The United States said on Thursday it was imposing visa restrictions on Ghana, accusing the African country of not cooperating in accepting its citizens ordered removed from the United States.
Ghana “has denied or unreasonably delayed accepting their nationals ordered removed from the United States,” a Department of Homeland Security release dated January 31, 2019 said.
As a result, US Secretary of State Mike Pompeo “has ordered consular officers in Ghana to implement visa restrictions on certain categories of visa applicants,” the statement said.
“Beginning on February 4, 2019, the U.S. Embassy in Ghana will discontinue issuing all non-immigrant visas (NIV) to domestic employees (A3 and G5) of Ghanaian diplomats posted in the United States. It is important to note that A3 and G5 visa applications will be processed, but no visas in these categories will be issued while these restrictions remain in effect. The lack of adjudication does not mean a visa denial. The application will remain pending until the visa restrictions are lifted, at which point, the visa application will continue to be processed for issuance.”

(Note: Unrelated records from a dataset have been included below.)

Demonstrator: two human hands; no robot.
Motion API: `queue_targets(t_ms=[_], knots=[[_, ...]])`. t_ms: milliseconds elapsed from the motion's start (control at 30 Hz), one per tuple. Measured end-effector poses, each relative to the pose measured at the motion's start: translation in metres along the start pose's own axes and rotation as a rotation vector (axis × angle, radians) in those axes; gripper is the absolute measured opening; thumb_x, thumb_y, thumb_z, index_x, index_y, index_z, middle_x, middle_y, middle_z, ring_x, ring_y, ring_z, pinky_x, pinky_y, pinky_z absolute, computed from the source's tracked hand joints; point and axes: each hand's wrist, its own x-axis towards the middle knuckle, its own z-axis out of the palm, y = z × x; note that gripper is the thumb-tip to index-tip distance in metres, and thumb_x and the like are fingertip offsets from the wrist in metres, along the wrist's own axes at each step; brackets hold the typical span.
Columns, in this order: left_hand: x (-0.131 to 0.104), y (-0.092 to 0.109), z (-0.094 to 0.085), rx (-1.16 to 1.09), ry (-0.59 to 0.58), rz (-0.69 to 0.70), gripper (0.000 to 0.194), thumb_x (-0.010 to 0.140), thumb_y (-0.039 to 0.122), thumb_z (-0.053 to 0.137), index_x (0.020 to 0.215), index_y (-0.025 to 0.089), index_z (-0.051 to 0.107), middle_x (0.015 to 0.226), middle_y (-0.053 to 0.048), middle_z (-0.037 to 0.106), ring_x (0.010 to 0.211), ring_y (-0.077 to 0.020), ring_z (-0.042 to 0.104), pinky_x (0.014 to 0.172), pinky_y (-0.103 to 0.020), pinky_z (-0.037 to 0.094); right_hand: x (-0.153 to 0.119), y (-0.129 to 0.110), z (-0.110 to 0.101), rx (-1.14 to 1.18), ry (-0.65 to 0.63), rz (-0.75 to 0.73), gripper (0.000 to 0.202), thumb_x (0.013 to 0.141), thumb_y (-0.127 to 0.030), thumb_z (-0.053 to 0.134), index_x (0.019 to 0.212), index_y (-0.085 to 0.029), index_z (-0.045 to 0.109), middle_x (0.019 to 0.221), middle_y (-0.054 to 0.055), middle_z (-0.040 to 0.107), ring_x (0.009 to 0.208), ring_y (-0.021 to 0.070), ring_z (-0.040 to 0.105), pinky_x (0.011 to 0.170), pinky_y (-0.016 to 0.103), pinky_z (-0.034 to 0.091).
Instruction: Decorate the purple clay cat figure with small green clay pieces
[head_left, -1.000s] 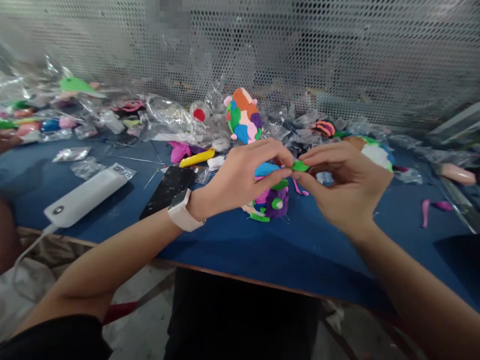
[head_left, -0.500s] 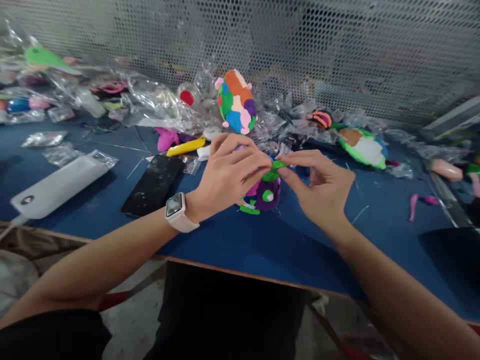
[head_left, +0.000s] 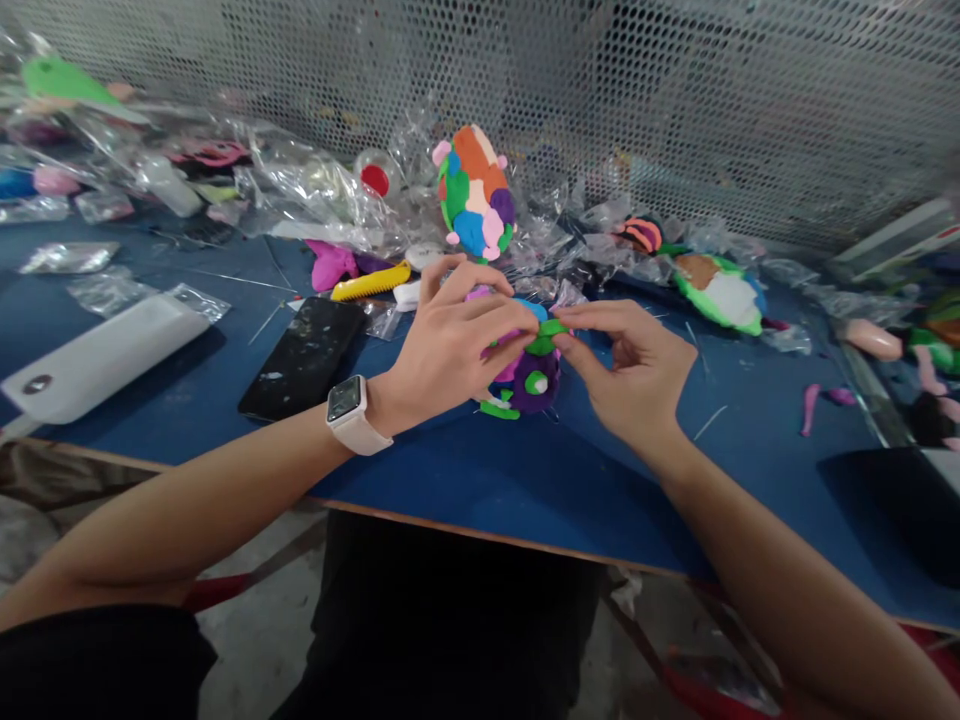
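A clay figure (head_left: 537, 385) in purple, pink, blue and green sits on the blue table, partly covered by my hands. My left hand (head_left: 469, 335) arches over its left side, thumb and forefinger closed at a piece of green clay (head_left: 553, 328) on the figure's top. From the other side my right hand (head_left: 626, 360) pinches the right end of the same green piece between thumb and forefinger. The tips of my left fingers are partly hidden. Behind the figure stands an egg-shaped clay model (head_left: 474, 190) with patches of many colours.
Left of my hands lie a black phone (head_left: 304, 358), a white power bank (head_left: 105, 355), a yellow toothed tool (head_left: 370, 282) and magenta clay (head_left: 331, 267). Clear plastic bags (head_left: 315, 190) line the back by a perforated metal screen (head_left: 675, 100). A green-rimmed clay piece (head_left: 720, 292) lies right.
The view has shifted slightly, so the table's things sit a little differently in the picture. Both hands stay at the green clay, with hardly any change in their grip.
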Motion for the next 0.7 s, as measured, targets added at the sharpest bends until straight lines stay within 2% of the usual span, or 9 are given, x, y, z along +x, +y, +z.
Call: queue_targets(t_ms=[233, 433, 567, 700], knots=[[-0.001, 0.004, -0.001, -0.041, -0.027, -0.037, 0.005, 0.099, 0.031, 0.071, 0.097, 0.027, 0.074, 0.098, -0.001, 0.077, 0.119, -0.0245, 0.066, 0.122, -0.057, 0.038, 0.0, 0.0, -0.003, -0.04, -0.032, -0.001, 0.009, 0.09, -0.027, 0.082, 0.097, -0.033, 0.08, 0.1, 0.0, 0.084, 0.098, 0.0239, 0.079, 0.092, 0.047, 0.066], [-0.002, 0.007, 0.002, -0.056, -0.051, -0.086, 0.011, 0.099, 0.035, 0.073, 0.098, 0.024, 0.073, 0.106, -0.003, 0.075, 0.12, -0.024, 0.067, 0.125, -0.056, 0.036, 0.001, 0.001, -0.008, 0.009, -0.065, 0.001, 0.016, 0.093, -0.028, 0.078, 0.109, -0.033, 0.081, 0.105, 0.001, 0.084, 0.096, 0.0229, 0.079, 0.089, 0.043, 0.066], [-0.004, 0.007, 0.005, -0.033, -0.039, -0.094, 0.011, 0.099, 0.035, 0.073, 0.098, 0.024, 0.073, 0.108, -0.003, 0.074, 0.12, -0.0232, 0.067, 0.127, -0.057, 0.035, 0.003, 0.003, -0.012, -0.051, -0.087, 0.027, 0.011, 0.094, -0.028, 0.077, 0.102, -0.032, 0.082, 0.097, 0.0, 0.085, 0.09, 0.0213, 0.08, 0.085, 0.04, 0.066], [-0.005, 0.006, 0.005, -0.034, -0.04, -0.092, 0.008, 0.099, 0.032, 0.073, 0.101, 0.025, 0.073, 0.107, -0.003, 0.074, 0.119, -0.0234, 0.068, 0.125, -0.056, 0.038, 0.005, 0.002, -0.013, -0.045, -0.114, 0.011, 0.02, 0.092, -0.026, 0.079, 0.109, -0.036, 0.082, 0.1, -0.002, 0.085, 0.086, 0.0208, 0.08, 0.081, 0.04, 0.066]])
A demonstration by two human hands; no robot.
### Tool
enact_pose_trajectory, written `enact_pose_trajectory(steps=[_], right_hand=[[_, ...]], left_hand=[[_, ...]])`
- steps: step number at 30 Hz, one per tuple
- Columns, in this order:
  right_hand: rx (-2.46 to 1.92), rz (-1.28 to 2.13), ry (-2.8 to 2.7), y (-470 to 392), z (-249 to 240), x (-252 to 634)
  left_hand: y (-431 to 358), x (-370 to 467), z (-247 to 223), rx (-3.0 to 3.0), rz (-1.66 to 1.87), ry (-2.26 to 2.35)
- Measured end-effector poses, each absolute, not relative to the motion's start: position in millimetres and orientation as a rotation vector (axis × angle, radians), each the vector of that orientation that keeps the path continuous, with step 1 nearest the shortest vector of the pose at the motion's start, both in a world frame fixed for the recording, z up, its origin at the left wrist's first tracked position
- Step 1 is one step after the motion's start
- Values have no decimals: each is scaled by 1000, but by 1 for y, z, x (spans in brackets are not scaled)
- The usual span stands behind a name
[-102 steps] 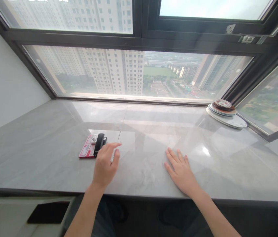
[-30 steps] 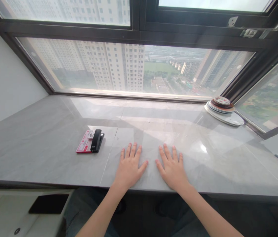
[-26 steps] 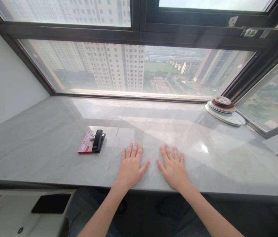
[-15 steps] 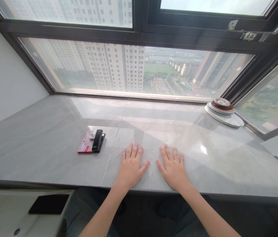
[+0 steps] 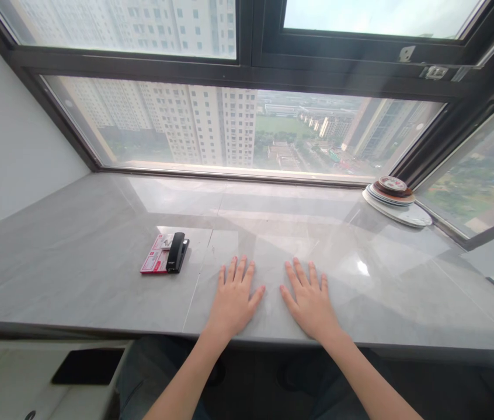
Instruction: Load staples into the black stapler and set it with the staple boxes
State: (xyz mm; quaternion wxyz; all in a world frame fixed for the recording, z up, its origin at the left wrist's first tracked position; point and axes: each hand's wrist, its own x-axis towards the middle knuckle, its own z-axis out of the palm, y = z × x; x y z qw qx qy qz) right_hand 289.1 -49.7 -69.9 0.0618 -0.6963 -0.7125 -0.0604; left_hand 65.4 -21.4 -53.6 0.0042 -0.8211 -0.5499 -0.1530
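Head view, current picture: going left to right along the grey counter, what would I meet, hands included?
Red-and-white pack → black stapler → left hand → right hand → stack of round discs.

No words, brands or numbers can be read. Small print is carried by the red-and-white packet (image 5: 155, 258), set in from the ledge's (image 5: 76, 280) front edge, and tiny pale lettering by the black stapler (image 5: 176, 252) beside it. Reddish markings, likewise illegible, are borne by the top disc (image 5: 393, 184) at the far right corner.
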Motion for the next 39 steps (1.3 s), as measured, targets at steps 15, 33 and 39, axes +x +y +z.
enact_pose_trajectory(steps=[15,33,39], right_hand=[[-2108,-137,-2143,-51,-64,289],[-2091,-119,-2137,-52,-65,289],[-2091,-117,-2138,-52,-64,289]], left_hand=[[-21,61,-55,-2590,-507,-1716],[-20,59,-54,-2598,-495,-1710],[-20,59,-54,-2607,-505,-1704]])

“In addition, consular officers will limit the validity period and number of entries on new tourist and business visas (B1, B2, and B1/B2) for all Ghanaian executive and legislative branch employees, their spouses, and their children under 21 to one-month, single-entry visas. Visas issued prior to the effective date of these visa restrictions will not be affected.”
“All other consular operations at the U.S. Embassy in Accra will continue as normal at this time. These visa restrictions will not affect other consular services provided, including adjudication of applications from individuals not covered by the imposition of these restrictions (for example, student visas).”
“We hope the Ghanaian government will work with us to reconcile these deficiencies quickly,” the Secretary of Homeland Security added.